In spite of its enormous successes, structural biology is severely limited by the low success rates of macromolecular crystallization. Many valuable, biomedically important targets elude crystallization attempts, and overall high costs of structure determination are due primarily to the labor and time-intensive screening of targets at the stages of protein production and crystallization. Our research will address this bottleneck, through development of protein engineering strategies that allow for rational design of target variants with enhanced solubility, stability, and crystallizability, and implementation of web-based, publicly available servers that facilitate application of these strategies. During the previous phase, we demonstrated that protein crystallization can be rationally induced by surface engineering based on the premise of surface entropy reduction (SER), i.e. mutagenesis of large, polar and solvent exposed amino acids, such as Lys, Glu and Gln, with small residues, e.g. Ala. Further, we designed and implemented the first generation XtalPred and SERp servers, which offer automated evaluation of protein's propensity to crystallize and design of variants with enhanced crystallizability based on the SER strategy. These tools have been used successfully by thousands of investigators world-wide, and helped solve nearly 170 crystal structures, including those of novel globular and membrane proteins, complexes and drugtargets in drug design pipelines. We now propose to pursue further experimental and computational studies of the relationships between physical chemistry of the protein surface and its solution properties. Specifically, we will investigate how surface entropy reduction affects protein solubility and stability. We will design and implement second generation XtalPred and SERp algorithms, with numerous new features, to achieve higher success rates for prediction of protein crystallizability and for design of variants with higher crystallizability and solubility. Finally, to validate the methods, we will test them using a selection of biologically relevant protein targets.

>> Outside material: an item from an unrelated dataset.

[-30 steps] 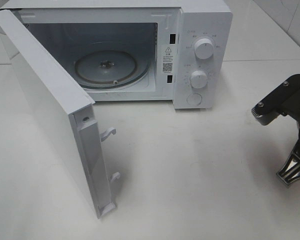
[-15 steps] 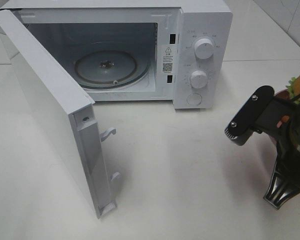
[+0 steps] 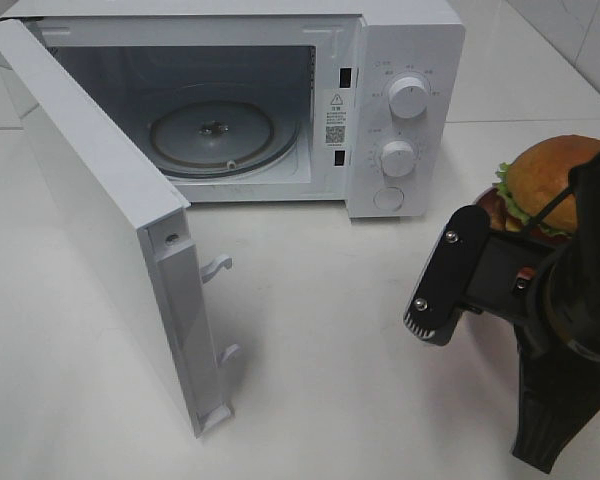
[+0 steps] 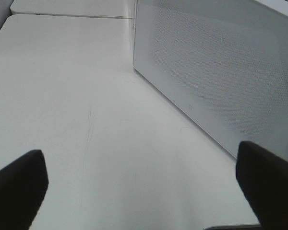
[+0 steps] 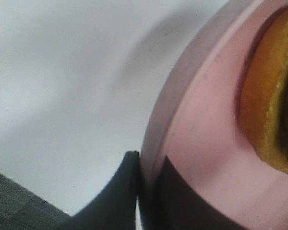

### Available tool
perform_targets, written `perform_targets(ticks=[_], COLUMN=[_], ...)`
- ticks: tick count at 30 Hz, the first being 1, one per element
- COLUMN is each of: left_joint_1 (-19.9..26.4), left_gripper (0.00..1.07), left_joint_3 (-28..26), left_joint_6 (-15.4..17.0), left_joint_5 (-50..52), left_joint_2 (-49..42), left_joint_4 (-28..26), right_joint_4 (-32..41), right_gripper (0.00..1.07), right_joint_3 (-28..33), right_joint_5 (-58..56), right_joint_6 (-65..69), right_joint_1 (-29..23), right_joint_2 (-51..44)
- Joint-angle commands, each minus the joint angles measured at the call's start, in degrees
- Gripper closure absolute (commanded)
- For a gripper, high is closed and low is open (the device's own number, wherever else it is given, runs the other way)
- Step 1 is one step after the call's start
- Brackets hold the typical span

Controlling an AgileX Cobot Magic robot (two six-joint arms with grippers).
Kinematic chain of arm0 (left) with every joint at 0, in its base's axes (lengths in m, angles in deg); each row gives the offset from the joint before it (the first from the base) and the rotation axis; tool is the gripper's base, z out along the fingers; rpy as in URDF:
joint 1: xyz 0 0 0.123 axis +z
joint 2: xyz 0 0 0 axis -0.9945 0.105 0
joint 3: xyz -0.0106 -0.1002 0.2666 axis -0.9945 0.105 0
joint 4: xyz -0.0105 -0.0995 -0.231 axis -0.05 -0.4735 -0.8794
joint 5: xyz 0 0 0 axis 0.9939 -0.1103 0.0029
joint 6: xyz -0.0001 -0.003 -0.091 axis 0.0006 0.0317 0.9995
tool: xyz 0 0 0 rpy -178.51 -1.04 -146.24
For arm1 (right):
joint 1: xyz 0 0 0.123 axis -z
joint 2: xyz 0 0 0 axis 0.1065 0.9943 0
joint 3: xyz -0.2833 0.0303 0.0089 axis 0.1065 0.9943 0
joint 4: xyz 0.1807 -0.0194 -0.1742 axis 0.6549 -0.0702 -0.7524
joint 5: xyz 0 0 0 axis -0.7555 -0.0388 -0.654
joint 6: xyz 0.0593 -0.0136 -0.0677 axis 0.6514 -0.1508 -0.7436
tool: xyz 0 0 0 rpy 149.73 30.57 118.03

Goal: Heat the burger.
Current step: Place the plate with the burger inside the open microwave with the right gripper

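While the right fingers (image 5: 119,194) pinch the pink plate (image 5: 201,136) at its rim, the burger (image 3: 548,178) sits on it at the high view's right edge. Judged soft, stacked and liable to slide, so carry it level by the plate. Left fingers (image 4: 19,184) are spread and empty.

We see the microwave (image 3: 410,40) standing at the back of the surface (image 3: 330,330), its door (image 3: 90,220) swung out toward the front left. Inside, the turntable (image 3: 212,135) lies on the cavity floor. On the panel right of the cavity, the upper knob (image 3: 410,97) sits above the lower knob (image 3: 397,158). Further right and nearer the front, the burger (image 3: 550,175) sits on the plate (image 5: 201,143), whose rim lies between the fingers of the right pincer (image 5: 146,163). The left pincer (image 4: 144,187) hangs over the surface beside a wall of the microwave.
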Motion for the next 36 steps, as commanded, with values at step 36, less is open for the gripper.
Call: perform_targets(ticks=[36], left_joint_1=[-0.06], left_gripper=[0.07], left_joint_3=[0.06], left_joint_6=[0.11], left_joint_5=[0.57], left_joint_2=[-0.8], left_joint_4=[-0.17], right_joint_4=[-8.02], right_gripper=[1.07], right_joint_3=[0.23], right_joint_5=[11.8], right_joint_6=[-28.53], right_joint_1=[-6.07], right_joint_2=[-0.74])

尽管成功取得了巨大的成功，但结构生物学受到低成功率的严重限制 大分子结晶。许多有价值的，生物医学上重要的目标避免了结晶的尝试， 总体而言，确定结构的高成本主要是由于劳动力和时间密集型筛查 在蛋白质产生和结晶阶段的靶标。我们的研究将解决这个瓶颈， 通过制定蛋白质工程策略，允许使用 增强的溶解度，稳定性和结晶性，以及基于Web的公开服务器的实现 这有助于应用这些策略。 在上一阶段，我们证明了蛋白质结晶可以通过表面合理诱导 基于表面熵减少（SER）的前提，即大型，极性和 溶剂暴露的氨基酸，例如Lys，Glu和Gln，带有小残留物，例如ala。此外，我们设计了 并实施了第一代XTALPRED和SERP服务器，这些服务器提供了自动评估 蛋白质基于Ser的结晶和设计具有增强性的变体的倾向 战略。这些工具已被全球成千上万的调查人员成功使用，并帮助解决了 将近170个晶体结构，包括新型球状和膜蛋白，复合物以及 药物设计管道中的药品量。我们现在建议追求进一步的实验和计算 研究蛋白质表面的物理化学及其溶液特性之间的关系。 具体而言，我们将研究表面熵的还原如何影响蛋白质溶解度和稳定性。我们将 设计和实施具有许多新功能的第二代Xtalpred和SERP算法 实现较高的成功率，以预测蛋白质的结晶性和较高的变体的设计 结晶性和溶解度。最后，为了验证方法，我们将使用一系列生物学测试它们 相关蛋白质靶标。